![]() |
A força-tarefa liderada pelo ex-juiz Sérgio Moro (atual ministro da Justiça) e o procurador Deltan Dallagnol é acusada de ter grampeado telefones de advogados e de produzir relatórios a partir de 14 horas de conversas gravadas ilegalmente.
Segundo a Folha, a acusação de violações das prerrogativas dos advogados enseja o pedido no STF para anular a condenação do ex-presidente Lula no caso tríplex.
O artigo 7º do Estatuto da Advocacia é claro: “a inviolabilidade de seu escritório ou local de trabalho, bem como de seus instrumentos de trabalho, de sua correspondência escrita, eletrônica, telefônica e telemática, desde que relativas ao exercício da advocacia.”
O escritório Teixeira Martins & Advogados, que defende Lula, de acordo com o advogado Cristiano Zanin, tem sido alvo de escutas ilegais desde a época que Sérgio Moro comandava a Lava Jato.

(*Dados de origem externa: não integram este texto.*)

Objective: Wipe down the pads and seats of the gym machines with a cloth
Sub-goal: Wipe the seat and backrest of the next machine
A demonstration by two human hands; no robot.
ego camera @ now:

Em 2016, por exemplo, Lula e a então presidenta Dilma Rousseff igualmente foram alvos de grampos ilegais da Lava Jato. As escutas receberam repreensão do então ministro do STF Teori Zavascki, morto em janeiro de 2017.
Lula é mantido preso político há 1 ano e dois meses na Polícia Federal do Paraná, em Curitiba. Ele cumpre pena antecipada após condenação em segunda instância, mesmo sem provas.